▶ About this task
From the first line of the data through the line containing "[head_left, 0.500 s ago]", transcribe each line exactly. Pictures do not belong in the copy.

*** Dataset excerpt ***

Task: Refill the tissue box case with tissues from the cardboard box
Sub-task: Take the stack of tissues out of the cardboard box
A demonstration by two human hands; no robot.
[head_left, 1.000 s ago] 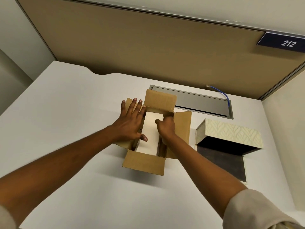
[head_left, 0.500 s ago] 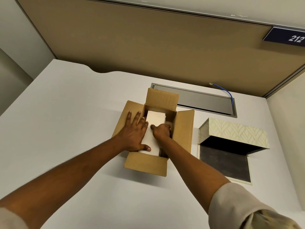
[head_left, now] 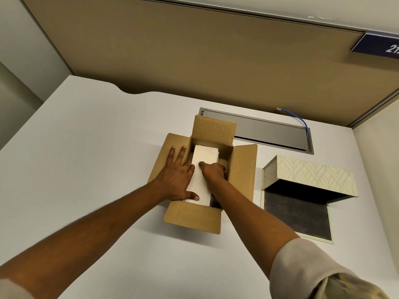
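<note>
An open brown cardboard box sits mid-table with its flaps spread. Inside it stands a white stack of tissues. My left hand lies flat on the left flap and the stack's left side, thumb across the stack's near end. My right hand curls over the stack's right side, its fingers down in the gap between stack and box wall. The tissue box case, cream with a leaf pattern, lies open to the right, its dark base panel flat on the table.
The white table ends at a tan partition wall behind. A grey metal cable tray is set into the table behind the box, with a blue cable coming out. A room number sign hangs top right.
The left flap has been pressed down flat under my left hand. My right hand slid lower along the stack's right side, deeper into the box. The view shifted slightly.
</note>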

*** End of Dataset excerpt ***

▶ Response to this task
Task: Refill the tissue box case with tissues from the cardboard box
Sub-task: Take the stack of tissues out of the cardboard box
A demonstration by two human hands; no robot.
[head_left, 1.000 s ago] 
[head_left, 0.500 s ago] 

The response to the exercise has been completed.